Endicott shook his remarkable head and continued to look at me. He was hatchet faced, in the sense that his face was shaped like an ax—it was narrow even at the ears, and the cheekbones angled in to the long blade of his nose, on which you could have sliced tomatoes. His lips were thin at the best of times; the displeased grimace they were now set in had virtually caused them to vanish. His branch of the family was from a small town in Massachusetts called Endurance, and he looked like what he was, one of those severe New England types with icy bloodlines running back to Cotton Mather. I picture him now on a lonely, scenic mountain homestead, performing some impossible pioneer chore like building a well, looking exactly the same as he did then, since he already looked sixty in 1971.
“Normally, we let you idiots punch each other and take care of things yourselves, but Hawkins has a severe concussion. Throwing up and seeing double, thinks Eisenhower is president. How’s your hand?”
I looked down at the Christmas ham in my lap and said, “Fine.”
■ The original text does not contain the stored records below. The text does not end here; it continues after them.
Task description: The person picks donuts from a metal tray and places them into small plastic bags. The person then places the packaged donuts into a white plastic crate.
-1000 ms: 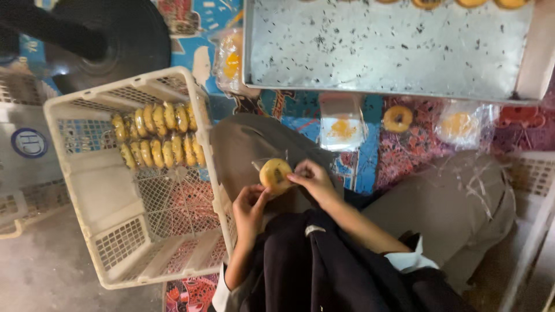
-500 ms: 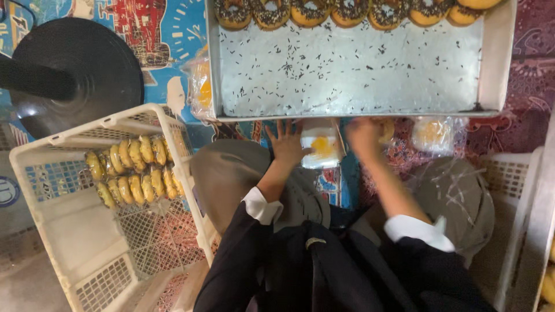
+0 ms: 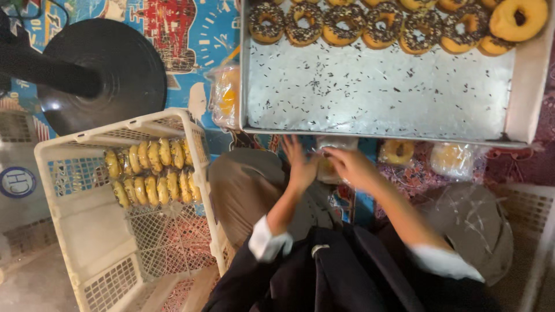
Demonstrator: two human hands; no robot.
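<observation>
Both hands are on the bagged doughnut (image 3: 327,167) from where I watch. Left hand (image 3: 300,164) has fingers spread against the bag's left side; right hand (image 3: 350,166) covers its right side, and I can't tell whether those fingers are closed. Bag lies on the patterned mat (image 3: 416,176), just below the near rim of the metal tray (image 3: 376,134), straight ahead of both hands. Neither hand is nearer. White crate (image 3: 87,219) sits well off to the left.
</observation>
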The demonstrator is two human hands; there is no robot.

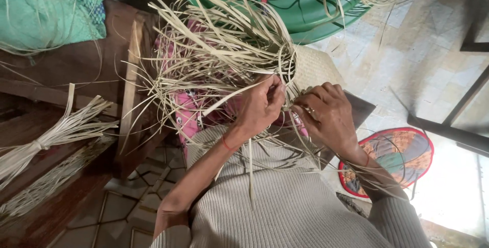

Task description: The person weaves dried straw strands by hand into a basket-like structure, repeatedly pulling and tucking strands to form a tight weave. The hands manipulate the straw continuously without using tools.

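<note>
Straw-pale strips fan stiffly out of the half-woven mat, flat, dry and springy. Just below its tight-plaited edge, the left hand and right hand both pinch strands, fingers closed. Slack grip could let the weave spring loose; sharp bending might crack a strip.

Loose straw strips spill over the woven piece, hiding most of it; the left hand curls inward beside those strips, fingertips out of sight, so its grip can't be read; above the strips, the green tub runs off the top edge.
</note>
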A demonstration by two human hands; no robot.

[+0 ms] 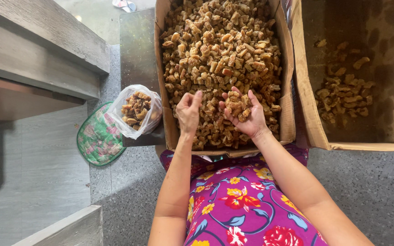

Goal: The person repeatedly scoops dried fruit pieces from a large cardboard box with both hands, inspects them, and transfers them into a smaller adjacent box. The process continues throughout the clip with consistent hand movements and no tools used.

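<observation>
A cardboard box in front of me is filled with small brown fried pieces. My right hand is cupped palm up over the near part of the box and holds a heap of those pieces. My left hand hovers just left of it, palm down, fingers loosely curled over the pieces; whether it holds any I cannot tell. To the left of the box stands an open clear plastic bag partly filled with the same pieces.
A second cardboard box on the right holds only a few pieces on its stained bottom. A green patterned mat lies under the bag. Grey stone steps rise on the left. My lap in flowered purple cloth is below.
</observation>
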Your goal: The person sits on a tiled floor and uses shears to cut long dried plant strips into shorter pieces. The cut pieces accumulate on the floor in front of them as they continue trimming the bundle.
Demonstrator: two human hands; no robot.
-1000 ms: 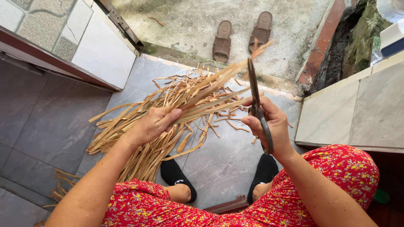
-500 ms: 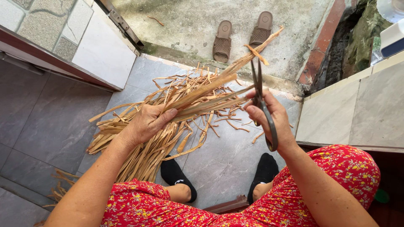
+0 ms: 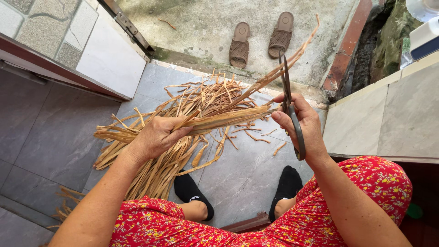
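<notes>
From the head view, the left hand [image 3: 155, 137] is clenched around a flat bundle of dry leaf strips [image 3: 224, 120], holding it up above the floor. The bundle runs to the right, and its far end sticks up past the scissors [image 3: 290, 107]. The right hand [image 3: 304, 123] has its fingers wrapped around the handles of the scissors, with the long blades pointing away and lying right against the strips. Below the hands, a big pile of dry strips [image 3: 183, 132] lies spread on the grey tiled floor [image 3: 50, 137]. Two feet in black socks [image 3: 192, 194] rest near the pile. A pair of brown sandals [image 3: 260, 41] sits far off on the concrete.
</notes>
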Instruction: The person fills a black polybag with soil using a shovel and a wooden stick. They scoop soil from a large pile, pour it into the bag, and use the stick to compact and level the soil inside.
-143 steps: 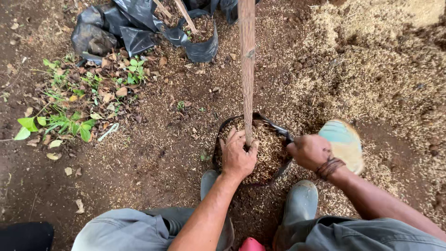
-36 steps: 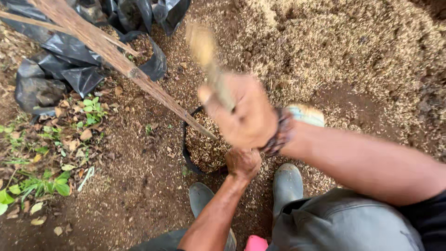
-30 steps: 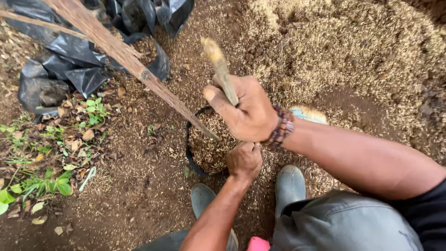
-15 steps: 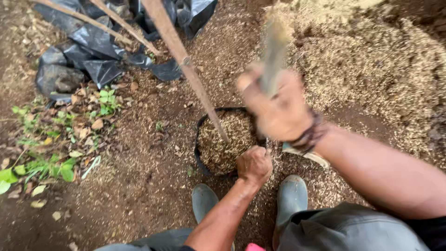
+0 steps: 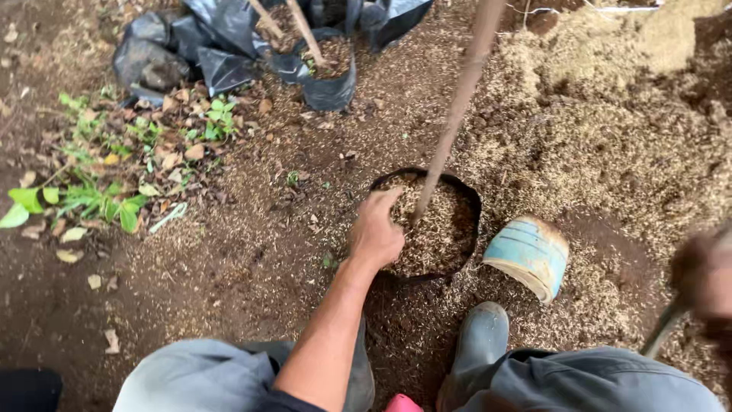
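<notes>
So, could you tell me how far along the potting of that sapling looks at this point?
Mostly filled: the black grow bag holds husk mix nearly to its rim, and the sapling stem stands in it, slightly tilted. In hand: the left hand rests on the mix by the stem base, while the right hand, blurred, grips a stick-like tool away from the bag. Left: little beyond firming and topping up, probably. The blue scoop lies beside it.

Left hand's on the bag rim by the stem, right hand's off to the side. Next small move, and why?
Probably press the husk mix down around the stem with the left hand: the fill in the black grow bag looks loose, and the right hand, blurred, holds a tool away from it.
</notes>
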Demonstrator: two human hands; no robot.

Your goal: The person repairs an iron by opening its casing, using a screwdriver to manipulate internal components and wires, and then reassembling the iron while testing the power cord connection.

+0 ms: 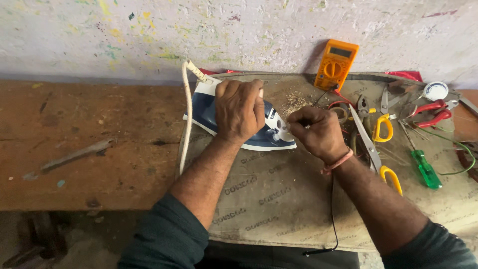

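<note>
**Currently: iron held down on the cloth, small part pinched at its nose**

Nearest the camera, a black wire (332,219) is seen trailing off the front edge of the cloth mat (279,199) that is spread over the wooden bench (74,134).

Mid-bench, the blue and white iron (271,137) is laid on the mat, nose pointed right. It is gripped from above by the left hand (240,109), fingers wrapped over the body. The right hand (317,132) is closed just beside the iron's nose, fingertips pinched on something small; what exactly is pinched cannot be told. A pink band (337,162) is worn on the right wrist.

The iron's white cord (186,114) is run from the rear end down the mat's left edge. A flat metal bar (74,155) is left on bare wood, well apart to the left.

Right of the hands, tools are scattered on the mat: yellow-handled scissors (378,154), a green screwdriver (425,169), red-handled pliers (430,113). Some sawdust-like debris (295,101) is spread behind the iron.

Farthest back, an orange multimeter (336,64) is leaned against the paint-flecked wall (149,35), and a small round white tin (436,91) is set near the right end.
</note>
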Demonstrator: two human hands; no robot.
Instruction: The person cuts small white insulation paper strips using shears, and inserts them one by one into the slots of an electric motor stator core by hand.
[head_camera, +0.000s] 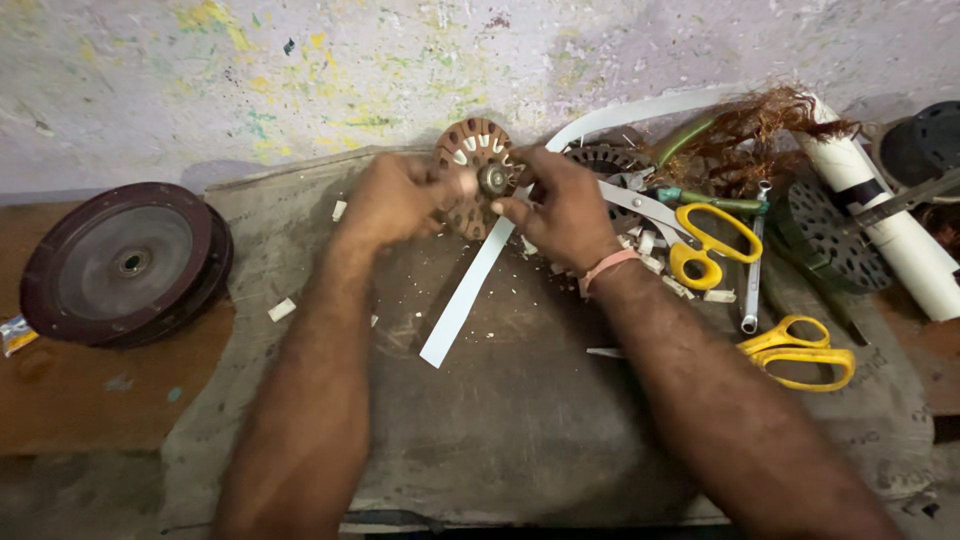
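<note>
Far left, a dark maroon round metal cover (122, 263) lay flat on the brown bench (90, 400), well apart from the work, apparently set aside. Centre: the left hand (395, 198) was closed on the left rim of a rust-brown slotted round stator core (474, 170), held on edge above a grey worn mat (520, 420), probably so its slots faced the person. The right hand (560, 205) gripped the core's right side, fingers near the hub; both hands clamped the same piece. A long white insulation strip (465, 300) ran beneath the core, seemingly fed toward the slots. White offcuts (282, 309) lay scattered. Right: two yellow-handled scissors (712, 243) lay within reach; tangled copper wire (750, 130) and a white plastic pipe (900, 235) lay behind.
</note>
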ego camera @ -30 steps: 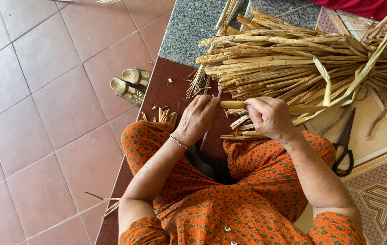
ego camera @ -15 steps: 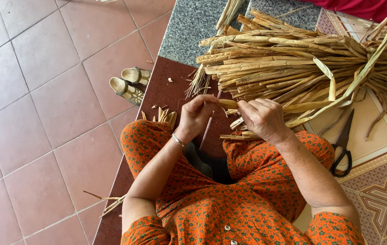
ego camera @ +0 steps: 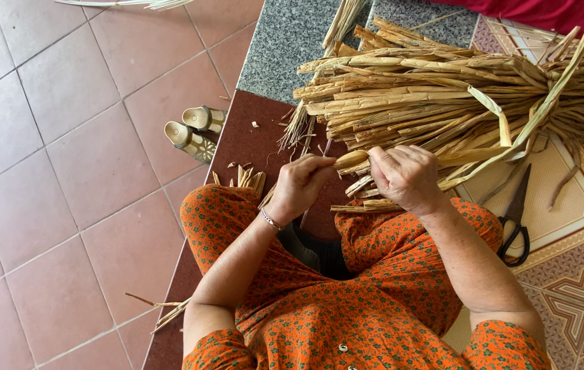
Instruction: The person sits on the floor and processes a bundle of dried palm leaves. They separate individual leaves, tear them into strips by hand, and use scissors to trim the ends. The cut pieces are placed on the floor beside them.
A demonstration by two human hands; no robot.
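Together, left hand (ego camera: 303, 183) and right hand (ego camera: 404, 176) pinch one flat tan dried-leaf strip (ego camera: 351, 159), beside a big bundle of dried leaves (ego camera: 443, 96); black scissors (ego camera: 515, 223) lie nearby.

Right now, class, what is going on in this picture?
A person in orange patterned clothing sits on a floor ledge, both hands on one dried plant stalk pulled from a big bundle of dried stalks lying in front. The left hand pinches the stalk's end; the right hand closes a grip on it beside the bundle. Black scissors lie on the patterned tiles to the right, and a pair of sandals sits on the lower floor.
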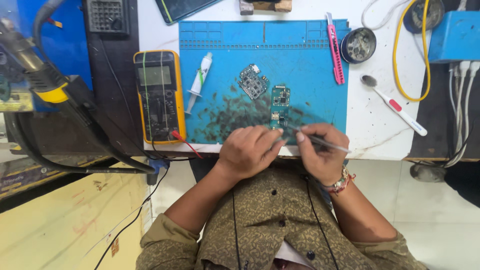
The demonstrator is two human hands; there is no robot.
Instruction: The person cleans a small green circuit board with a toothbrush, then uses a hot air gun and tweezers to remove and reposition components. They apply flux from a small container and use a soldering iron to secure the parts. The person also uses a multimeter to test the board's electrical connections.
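the right hand [320, 150] pinched a thin metal tool [322, 142], tweezers or a probe, fingers closed around it, tip aimed toward the long teal circuit board [280, 106] lying on the blue work mat [310, 55] at the near edge of the desk [380, 135]. the left hand [248, 150] sat curled just beside it, fingertips near the board's lower end, grip on anything not discernible. work looked mid-way: a second, squarish board [253, 81] lay bare and apart, flux syringe [198, 81] and yellow multimeter [159, 95] parked to the left, untouched.

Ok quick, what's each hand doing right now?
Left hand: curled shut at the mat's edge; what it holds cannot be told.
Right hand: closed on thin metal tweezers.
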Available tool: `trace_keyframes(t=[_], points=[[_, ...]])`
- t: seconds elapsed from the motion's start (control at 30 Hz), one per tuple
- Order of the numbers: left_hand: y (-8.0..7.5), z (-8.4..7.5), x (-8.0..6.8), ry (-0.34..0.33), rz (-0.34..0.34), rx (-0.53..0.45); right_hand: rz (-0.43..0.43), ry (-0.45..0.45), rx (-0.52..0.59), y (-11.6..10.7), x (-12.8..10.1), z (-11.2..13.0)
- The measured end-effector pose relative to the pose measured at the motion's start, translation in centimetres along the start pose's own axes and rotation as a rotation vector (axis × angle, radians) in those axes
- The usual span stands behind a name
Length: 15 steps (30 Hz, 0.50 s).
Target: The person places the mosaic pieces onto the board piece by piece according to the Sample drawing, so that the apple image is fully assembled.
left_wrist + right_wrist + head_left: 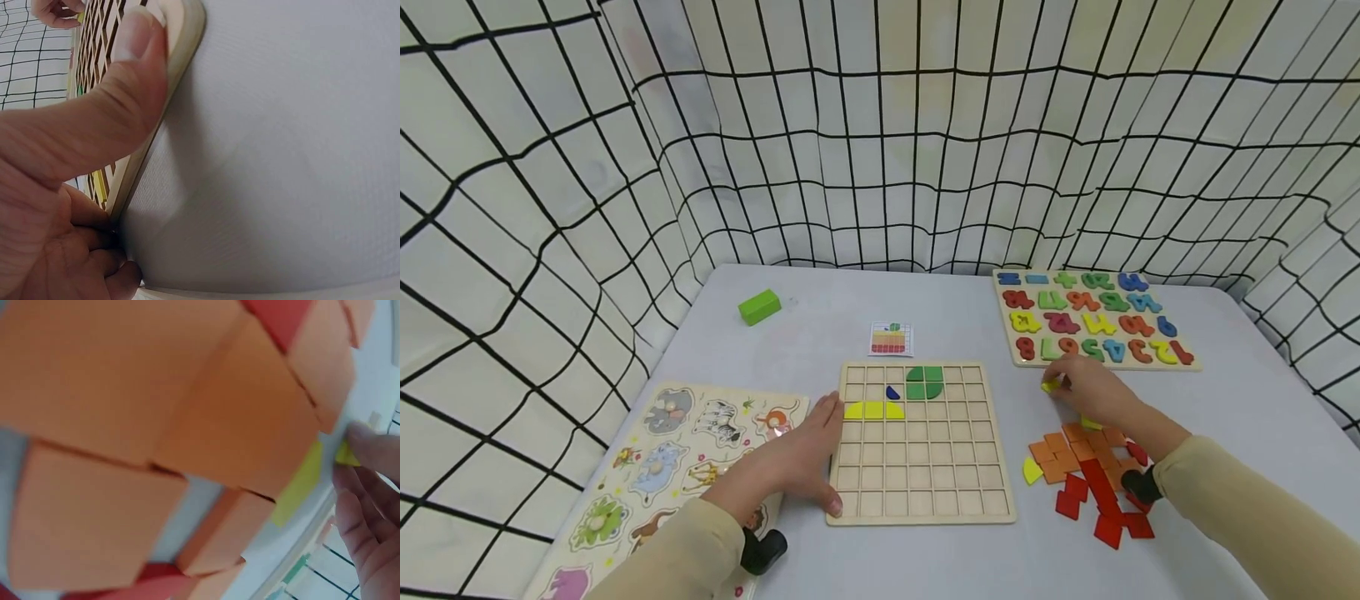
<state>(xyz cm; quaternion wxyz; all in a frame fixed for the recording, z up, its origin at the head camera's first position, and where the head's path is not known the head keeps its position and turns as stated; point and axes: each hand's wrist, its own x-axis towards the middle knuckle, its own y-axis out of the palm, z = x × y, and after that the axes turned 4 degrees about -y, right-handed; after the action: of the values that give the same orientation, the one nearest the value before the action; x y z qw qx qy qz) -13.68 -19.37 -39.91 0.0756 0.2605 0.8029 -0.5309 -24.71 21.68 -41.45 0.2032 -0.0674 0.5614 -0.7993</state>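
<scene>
A wooden grid board (927,479) lies in the middle, holding green pieces (924,382), a small blue piece (892,392) and a row of yellow pieces (874,410). Along its left edge rests my left hand (801,450), the thumb (134,75) at the near corner and the other fingers farther up beside the rim. My right hand (1093,390) pinches a small yellow tile (347,454) between thumb and fingertips, just past a pile of orange tiles (1081,450) and red tiles (1099,487). Another yellow tile (1032,471) lies left of the pile.
Behind the board is a small pattern card (891,339). A number puzzle (1097,321) stands at the back right, and an animal puzzle (655,450) lies at the left, partly under my left forearm. A green block (760,307) sits at the back left. Black netting (880,167) surrounds the table.
</scene>
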Motion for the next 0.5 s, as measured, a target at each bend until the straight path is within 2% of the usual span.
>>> trace_keyframes(t=[0.1, 0.23, 0.33, 0.5], points=[[0.0, 0.0, 0.0, 0.003, 0.000, 0.004, -0.004, 0.002, 0.024, -0.2, -0.1, 0.2], [0.0, 0.1, 0.0, 0.004, 0.003, 0.009, -0.046, -0.078, 0.100, -0.1, -0.1, 1.3], [-0.1, 0.0, -0.1, -0.001, 0.004, 0.012, -0.038, -0.142, 0.241, 0.3, 0.3, 2.8], [-0.2, -0.1, -0.1, -0.009, 0.001, 0.006, 0.043, -0.144, 0.474, 1.3, 1.8, 6.0]])
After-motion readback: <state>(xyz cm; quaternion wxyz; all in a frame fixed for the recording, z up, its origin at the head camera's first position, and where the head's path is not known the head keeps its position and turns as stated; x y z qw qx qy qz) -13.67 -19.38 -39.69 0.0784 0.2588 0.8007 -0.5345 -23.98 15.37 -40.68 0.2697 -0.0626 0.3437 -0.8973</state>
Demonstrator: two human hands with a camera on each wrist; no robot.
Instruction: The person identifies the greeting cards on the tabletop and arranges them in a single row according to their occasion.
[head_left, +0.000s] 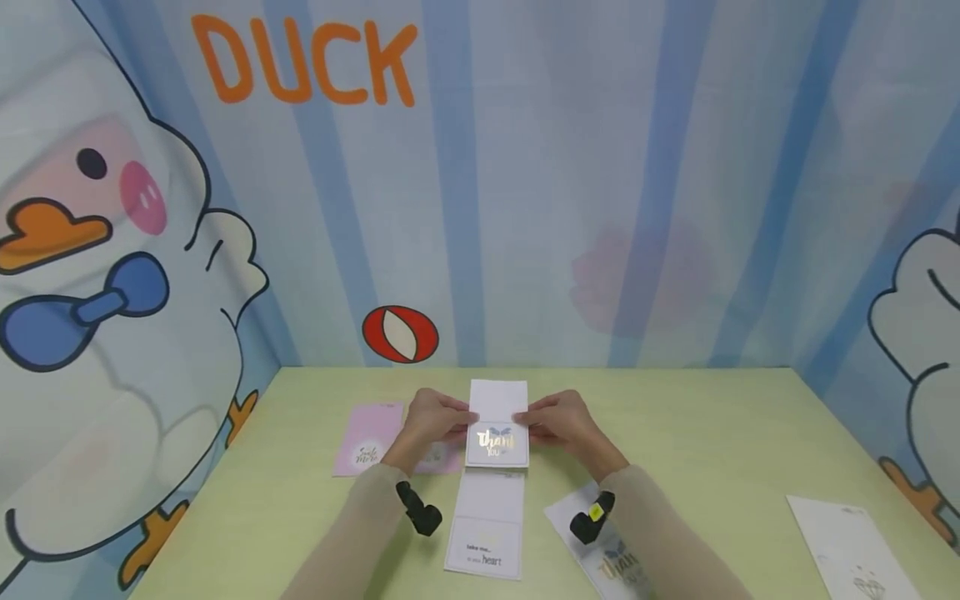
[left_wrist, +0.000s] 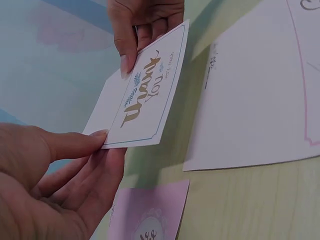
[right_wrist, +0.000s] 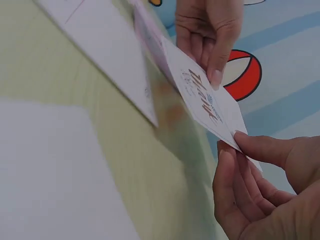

“Doctor said it’s broken in three different places, if I understood him properly. Joe Frazier puts on gloves first, you know. They wear them to protect their hands, not the other guy’s face. Why’d you do it?”
“I don’t like Hawkins.”
“I don’t like green beans,” said Endicott, “but you don’t see me beating the shit out of them. I’ve never given green beans severe head trauma.” I didn’t say anything, so he went on, “I don’t want to see you disciplined over this, but it’s out of my hands. I’m going to talk to him on your behalf, but if Hawkins decides to make a stink, it’s all on record.”
“Yes, sir.”
“For what it’s worth, between the two of us, Lester Hawkins is a grubby little booger-eater, and I didn’t too much mind seeing him in that bed, looking like a raccoon. But I’ve still got to brig you up for this.”
“Yes, sir.”
“One more thing.” Endicott looked down at his hands. “While you’re there, maybe you can talk to Berlinger on my behalf.”
“I tried. He’s not talking to me.”
“Well, try again,” said Endicott. “He’s putting me in a bad position here. I’m trying to get him to take a Section Eight discharge, and he won’t do it. Psychiatric discharge—it’s not ideal, it’ll follow him around, but it’s not the end of the world. It’s not dishonorable, and it sure as hell isn’t prison. The stubborn son of a bitch is going to force me to bring him in for a court-martial, and I don’t want to do that. But I can’t do nothing.”
“Why not?”
Endicott looked at me for a moment, as though I was an idiot. I was, in fact, an idiot, but what I had just said didn’t feel idiotic. “Lazar, he refused to participate in a military action under direct orders from his commanding officer. And he did so in front of twenty fellow soldiers.”
“I know what he did.”
“A military court might consider that aid and comfort. They might consider it treason and let him hang.”
“Couldn’t it be ‘conscientious objection’?”
“If he was still stateside, sure.”
“Couldn’t you just forget it? He’s got maybe six weeks before his tour is up.”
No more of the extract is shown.